Portrait

Née en 1951 dans le Pas-de-Calais, Marie Alloy a vécu ses années de jeunesse dans le bassin minier du nord de la France. Elle a accompli sa formation artistique aux Beaux-Arts de Lille et Marseille puis aux universités d’Aix-en-Provence, Paris St Charles et Sorbonne, ce qui lui a permis d’enseigner les arts plastiques comme professeur agrégé.

Dès son plus jeune âge, Marie Alloy lit de la poésie (à commencer par Marceline Desbordes-Valmore à Douai, ville de sa famille paternelle), regarde la peinture flamande (Van Eyck, Rubens…) et peint. Aujourd’hui elle est davantage tournée vers les peintres italiens, Simone Martini, Giotto, Piero della Francesca, Bellini, Tintoret, Véronèse et Caravage… Elle aime particulièrement Rembrandt, Hercules Seghers, Ruisdael, Poussin, Morandi, Corot, Le Nain, Cézanne, Braque, Sima, Wols, Zack, Music, Tobey, Vieira da Silva, Manessier…, peintres qui sont aussi graveurs, mais surtout pour la douceur de leur rapport à la nature et leur humanité.

Marie Alloy se nourrit des écrits des peintres comme Delacroix, Rouault, Bissière,…etc. Elle écrit régulièrement des notes d’atelier et poèmes pour affiner sa pensée de la peinture, sans jamais la séparer de la vie. L’écriture lui est un outil complémentaire de la peinture, de la gravure et du livre – outil intime qui creuse la part la plus secrète de soi, (souvent à protéger du monde).

Elle a participé à de nombreuses expositions personnelles en peinture et collectives autour de la poésie, de l’estampe et du livre d’artiste – et a créé les éditions Le Silence qui roule en 1993. A ce jour elle a édité 37 livres de bibliophilie contemporaine avec des poètes, la plupart vivants. Créer un livre est toujours un geste d’amour.

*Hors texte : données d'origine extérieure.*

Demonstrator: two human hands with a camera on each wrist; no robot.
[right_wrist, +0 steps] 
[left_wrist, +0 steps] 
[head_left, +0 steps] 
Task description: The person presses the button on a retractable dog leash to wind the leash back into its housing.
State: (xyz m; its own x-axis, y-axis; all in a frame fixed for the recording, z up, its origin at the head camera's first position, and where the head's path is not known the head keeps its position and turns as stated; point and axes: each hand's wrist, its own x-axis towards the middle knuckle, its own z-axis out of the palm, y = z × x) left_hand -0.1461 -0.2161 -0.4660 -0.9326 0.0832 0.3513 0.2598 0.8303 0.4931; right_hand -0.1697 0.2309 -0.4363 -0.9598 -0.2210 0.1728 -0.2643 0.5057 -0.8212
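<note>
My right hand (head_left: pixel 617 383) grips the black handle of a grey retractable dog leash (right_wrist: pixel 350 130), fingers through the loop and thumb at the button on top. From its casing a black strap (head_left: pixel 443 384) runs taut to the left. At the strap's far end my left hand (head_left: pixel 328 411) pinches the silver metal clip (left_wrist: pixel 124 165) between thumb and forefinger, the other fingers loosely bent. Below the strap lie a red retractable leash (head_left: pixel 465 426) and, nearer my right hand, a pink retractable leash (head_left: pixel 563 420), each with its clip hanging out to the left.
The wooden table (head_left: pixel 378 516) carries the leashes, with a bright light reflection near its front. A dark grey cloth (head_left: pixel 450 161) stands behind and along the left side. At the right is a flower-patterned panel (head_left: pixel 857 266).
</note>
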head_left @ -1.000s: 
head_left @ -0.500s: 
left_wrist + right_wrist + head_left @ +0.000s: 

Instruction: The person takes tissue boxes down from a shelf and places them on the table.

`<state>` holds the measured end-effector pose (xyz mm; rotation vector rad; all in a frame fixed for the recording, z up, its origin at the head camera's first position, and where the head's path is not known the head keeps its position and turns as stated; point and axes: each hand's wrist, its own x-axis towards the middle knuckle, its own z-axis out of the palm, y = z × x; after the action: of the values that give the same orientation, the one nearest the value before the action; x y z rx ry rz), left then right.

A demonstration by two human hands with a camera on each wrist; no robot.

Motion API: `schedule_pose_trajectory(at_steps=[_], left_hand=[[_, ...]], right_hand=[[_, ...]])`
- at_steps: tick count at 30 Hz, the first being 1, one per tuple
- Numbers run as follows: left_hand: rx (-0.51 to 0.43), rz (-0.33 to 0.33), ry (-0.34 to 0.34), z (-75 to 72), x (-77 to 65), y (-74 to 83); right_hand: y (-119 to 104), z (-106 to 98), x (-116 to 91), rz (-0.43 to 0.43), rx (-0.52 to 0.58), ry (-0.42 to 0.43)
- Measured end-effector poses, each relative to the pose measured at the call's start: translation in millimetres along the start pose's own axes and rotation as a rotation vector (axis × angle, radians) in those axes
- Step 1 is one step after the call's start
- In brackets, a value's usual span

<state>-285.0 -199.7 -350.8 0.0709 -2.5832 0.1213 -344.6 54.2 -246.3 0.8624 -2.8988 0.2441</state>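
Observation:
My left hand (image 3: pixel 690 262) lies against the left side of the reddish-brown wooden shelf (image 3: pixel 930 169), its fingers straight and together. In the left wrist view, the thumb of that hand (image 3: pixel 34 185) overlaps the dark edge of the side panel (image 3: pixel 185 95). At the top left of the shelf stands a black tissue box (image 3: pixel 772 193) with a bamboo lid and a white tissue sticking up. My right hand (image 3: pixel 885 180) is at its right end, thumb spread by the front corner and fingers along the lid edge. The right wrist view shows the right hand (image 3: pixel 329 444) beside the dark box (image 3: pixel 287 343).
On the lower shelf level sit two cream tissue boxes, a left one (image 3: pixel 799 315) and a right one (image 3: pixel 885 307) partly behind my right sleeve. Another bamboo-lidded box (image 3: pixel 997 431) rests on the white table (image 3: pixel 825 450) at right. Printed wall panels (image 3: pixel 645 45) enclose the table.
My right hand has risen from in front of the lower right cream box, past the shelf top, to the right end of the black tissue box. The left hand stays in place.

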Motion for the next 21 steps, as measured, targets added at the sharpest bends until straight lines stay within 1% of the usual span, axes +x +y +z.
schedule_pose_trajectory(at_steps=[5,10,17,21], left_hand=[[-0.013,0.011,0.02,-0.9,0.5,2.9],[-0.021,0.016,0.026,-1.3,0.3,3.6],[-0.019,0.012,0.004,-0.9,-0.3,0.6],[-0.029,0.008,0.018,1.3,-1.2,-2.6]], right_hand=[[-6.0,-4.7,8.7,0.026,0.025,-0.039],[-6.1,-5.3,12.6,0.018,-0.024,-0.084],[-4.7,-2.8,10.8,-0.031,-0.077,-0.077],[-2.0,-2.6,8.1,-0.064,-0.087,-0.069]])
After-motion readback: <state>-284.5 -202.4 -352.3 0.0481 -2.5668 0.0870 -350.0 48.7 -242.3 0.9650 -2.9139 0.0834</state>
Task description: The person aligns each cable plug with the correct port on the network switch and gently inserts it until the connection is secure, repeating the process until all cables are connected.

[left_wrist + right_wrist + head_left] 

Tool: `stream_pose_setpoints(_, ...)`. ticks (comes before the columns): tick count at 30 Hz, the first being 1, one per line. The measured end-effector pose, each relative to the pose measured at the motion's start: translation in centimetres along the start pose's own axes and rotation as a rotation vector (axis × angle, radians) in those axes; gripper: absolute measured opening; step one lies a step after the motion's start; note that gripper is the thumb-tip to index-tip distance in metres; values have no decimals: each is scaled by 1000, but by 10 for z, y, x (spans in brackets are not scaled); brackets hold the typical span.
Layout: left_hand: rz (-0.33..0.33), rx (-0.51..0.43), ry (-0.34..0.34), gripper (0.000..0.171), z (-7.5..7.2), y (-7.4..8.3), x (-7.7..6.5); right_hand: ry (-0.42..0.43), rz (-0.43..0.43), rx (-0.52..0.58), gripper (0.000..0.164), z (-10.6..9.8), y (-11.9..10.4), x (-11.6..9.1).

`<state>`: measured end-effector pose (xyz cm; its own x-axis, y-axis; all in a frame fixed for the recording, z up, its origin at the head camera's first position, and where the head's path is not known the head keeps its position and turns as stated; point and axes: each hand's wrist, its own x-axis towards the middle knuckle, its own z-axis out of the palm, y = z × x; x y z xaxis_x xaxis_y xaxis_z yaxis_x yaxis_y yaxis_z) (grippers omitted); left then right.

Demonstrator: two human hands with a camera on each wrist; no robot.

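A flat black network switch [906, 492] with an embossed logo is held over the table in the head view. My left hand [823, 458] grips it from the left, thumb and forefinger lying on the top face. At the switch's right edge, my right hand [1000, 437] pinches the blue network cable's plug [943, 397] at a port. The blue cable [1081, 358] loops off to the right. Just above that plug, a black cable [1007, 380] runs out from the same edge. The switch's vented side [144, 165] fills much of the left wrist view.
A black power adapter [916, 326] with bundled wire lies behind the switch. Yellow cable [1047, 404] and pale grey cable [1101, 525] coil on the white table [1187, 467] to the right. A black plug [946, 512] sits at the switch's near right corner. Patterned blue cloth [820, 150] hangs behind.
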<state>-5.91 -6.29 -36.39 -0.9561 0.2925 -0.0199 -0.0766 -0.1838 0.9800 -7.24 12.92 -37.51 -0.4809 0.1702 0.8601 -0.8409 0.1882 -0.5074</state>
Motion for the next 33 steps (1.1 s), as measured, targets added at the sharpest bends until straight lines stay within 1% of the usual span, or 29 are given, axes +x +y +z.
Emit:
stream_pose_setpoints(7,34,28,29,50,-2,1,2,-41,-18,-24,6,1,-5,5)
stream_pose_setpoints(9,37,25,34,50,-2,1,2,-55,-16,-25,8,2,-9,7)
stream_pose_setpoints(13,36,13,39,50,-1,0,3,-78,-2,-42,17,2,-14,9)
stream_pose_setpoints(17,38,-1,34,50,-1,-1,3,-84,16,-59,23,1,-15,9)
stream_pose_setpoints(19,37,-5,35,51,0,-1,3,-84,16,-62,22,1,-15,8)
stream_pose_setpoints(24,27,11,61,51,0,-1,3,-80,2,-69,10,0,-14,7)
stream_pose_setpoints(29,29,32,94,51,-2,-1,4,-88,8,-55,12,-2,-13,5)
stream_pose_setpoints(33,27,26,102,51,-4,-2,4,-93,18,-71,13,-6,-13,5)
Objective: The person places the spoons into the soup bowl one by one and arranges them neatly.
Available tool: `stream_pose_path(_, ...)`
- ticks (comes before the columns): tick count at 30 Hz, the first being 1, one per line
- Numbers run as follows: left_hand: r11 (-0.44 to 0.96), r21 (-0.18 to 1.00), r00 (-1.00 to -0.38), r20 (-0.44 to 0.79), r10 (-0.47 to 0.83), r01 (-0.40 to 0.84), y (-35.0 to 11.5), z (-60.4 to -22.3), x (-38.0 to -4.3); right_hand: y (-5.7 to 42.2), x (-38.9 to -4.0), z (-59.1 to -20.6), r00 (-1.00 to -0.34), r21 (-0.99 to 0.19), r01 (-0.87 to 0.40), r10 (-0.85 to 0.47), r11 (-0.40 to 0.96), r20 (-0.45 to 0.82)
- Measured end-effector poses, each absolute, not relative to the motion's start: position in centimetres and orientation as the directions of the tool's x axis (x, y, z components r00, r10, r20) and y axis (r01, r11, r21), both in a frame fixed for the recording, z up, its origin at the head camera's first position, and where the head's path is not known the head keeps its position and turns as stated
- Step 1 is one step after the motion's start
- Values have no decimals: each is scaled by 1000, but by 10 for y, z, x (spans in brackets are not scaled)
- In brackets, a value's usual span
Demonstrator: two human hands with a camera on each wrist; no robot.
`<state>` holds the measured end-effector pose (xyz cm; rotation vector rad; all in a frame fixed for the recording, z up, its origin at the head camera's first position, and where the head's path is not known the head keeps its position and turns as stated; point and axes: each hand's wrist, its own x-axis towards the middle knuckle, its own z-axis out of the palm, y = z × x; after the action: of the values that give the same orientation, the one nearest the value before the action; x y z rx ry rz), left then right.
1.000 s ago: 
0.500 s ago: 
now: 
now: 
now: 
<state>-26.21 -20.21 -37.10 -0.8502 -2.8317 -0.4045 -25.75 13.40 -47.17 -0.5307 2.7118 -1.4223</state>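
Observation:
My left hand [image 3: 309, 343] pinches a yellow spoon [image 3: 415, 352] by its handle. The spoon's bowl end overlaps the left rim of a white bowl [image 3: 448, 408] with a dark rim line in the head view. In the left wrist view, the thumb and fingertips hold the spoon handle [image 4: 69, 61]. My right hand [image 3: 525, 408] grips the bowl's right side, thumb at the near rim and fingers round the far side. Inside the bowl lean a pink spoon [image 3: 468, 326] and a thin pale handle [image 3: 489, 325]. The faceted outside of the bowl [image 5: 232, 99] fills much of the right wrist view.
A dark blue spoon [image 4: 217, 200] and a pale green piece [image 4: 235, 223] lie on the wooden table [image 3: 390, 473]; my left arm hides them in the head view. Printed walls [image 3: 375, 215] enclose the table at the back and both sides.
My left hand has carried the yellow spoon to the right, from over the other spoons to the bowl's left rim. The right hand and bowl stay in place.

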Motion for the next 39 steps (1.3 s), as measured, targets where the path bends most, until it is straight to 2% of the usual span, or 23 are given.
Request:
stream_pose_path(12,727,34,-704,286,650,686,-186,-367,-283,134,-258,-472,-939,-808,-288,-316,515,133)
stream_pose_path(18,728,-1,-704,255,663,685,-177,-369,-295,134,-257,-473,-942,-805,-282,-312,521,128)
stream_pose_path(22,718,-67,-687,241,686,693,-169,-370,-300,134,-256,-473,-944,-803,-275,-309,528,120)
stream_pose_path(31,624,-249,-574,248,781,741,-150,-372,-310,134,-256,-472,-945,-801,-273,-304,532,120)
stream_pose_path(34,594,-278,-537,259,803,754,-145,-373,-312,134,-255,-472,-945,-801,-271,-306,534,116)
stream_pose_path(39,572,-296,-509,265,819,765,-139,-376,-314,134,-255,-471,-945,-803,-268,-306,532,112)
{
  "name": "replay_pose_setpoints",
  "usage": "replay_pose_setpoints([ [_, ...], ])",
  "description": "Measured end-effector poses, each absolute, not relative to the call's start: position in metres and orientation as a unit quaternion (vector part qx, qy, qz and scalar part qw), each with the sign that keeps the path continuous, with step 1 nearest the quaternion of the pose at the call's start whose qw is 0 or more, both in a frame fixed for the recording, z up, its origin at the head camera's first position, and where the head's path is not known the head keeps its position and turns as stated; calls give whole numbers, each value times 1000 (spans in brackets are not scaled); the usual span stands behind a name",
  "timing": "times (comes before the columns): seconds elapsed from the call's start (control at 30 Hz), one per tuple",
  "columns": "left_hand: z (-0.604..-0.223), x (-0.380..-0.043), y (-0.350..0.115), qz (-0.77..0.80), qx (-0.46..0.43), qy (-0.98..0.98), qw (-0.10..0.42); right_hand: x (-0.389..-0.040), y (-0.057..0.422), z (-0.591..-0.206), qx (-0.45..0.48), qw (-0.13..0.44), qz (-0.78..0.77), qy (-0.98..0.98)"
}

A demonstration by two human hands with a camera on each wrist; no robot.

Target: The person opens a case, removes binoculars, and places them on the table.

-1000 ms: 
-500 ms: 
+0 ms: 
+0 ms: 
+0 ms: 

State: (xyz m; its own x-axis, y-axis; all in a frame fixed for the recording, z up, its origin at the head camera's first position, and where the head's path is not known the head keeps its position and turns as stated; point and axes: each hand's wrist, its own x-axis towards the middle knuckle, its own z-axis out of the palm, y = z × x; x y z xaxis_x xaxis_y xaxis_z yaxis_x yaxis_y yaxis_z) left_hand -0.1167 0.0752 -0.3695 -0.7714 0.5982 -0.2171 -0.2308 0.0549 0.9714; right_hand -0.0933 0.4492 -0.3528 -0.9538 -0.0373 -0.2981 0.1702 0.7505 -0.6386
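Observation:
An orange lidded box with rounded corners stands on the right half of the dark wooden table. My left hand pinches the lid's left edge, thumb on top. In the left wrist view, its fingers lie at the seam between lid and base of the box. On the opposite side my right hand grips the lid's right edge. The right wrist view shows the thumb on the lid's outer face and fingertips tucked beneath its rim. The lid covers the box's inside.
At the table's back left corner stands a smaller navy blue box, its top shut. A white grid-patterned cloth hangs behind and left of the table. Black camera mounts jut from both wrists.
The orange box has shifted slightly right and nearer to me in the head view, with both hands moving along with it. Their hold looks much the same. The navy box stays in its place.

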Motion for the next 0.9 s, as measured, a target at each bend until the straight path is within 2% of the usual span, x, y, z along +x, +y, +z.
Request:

Depuis 1990, Marie Alloy a développé une pratique poétique de la peinture en lien avec la nature, les arbres, herbes et paysages, visages et corps humains. Il s’agit pour elle de peindre leur empreinte intérieure plutôt que leur observation directe. Sa thématique dominante est liée à la terre, aux étangs, branches, ronces, dont elle tire des paysages presque abstraits mais faisant écho à son intériorité. Plus récemment cette recherche s’approfondit vers une quête de lumière, explorant les potentialités communes de la gravure, de la peinture, du dessin et même de la photographie.

Accorder le proche et le lointain, la vibration de la matière et la profondeur, la transparence et la densité, la finesse du détail et la force de la présence, pour atteindre, par-delà les couleurs, une qualité de lumière et de vision qui invite à une traversée des apparences, tout en restant intimement liée au réel. La réalité est inscrite dans notre mémoire comme un humus, un réservoir de formes gravées – vivier de possibles.

Sur la toile ou sur le cuivre, passent des forces souterraines, des incendies intérieurs, des forêts de secrets, des reflets de ciel, de boue, d’éclats de neige. Des élans emportent feuillages et terres dans le lit d’un fleuve d’ombres, de racines et de poussières. Comment traduire ces instants presque insaisissables comme la transparence grise d’un étang, le sang du soleil couchant, les cristaux de gel sur les rives de la Loire, le vert des lichens, le noir des ronces ? Lorsqu’ils cherchent à prendre vie dans notre regard et notre cœur, ils s’offrent, en peinture, comme des poèmes qui invitent à la contemplation.

L’œuvre peinte ou gravée devient alors autre chose que le visible dont elle s’est nourrie – quelque chose de l’ordre de l’imprévisible et d’une vision naissante.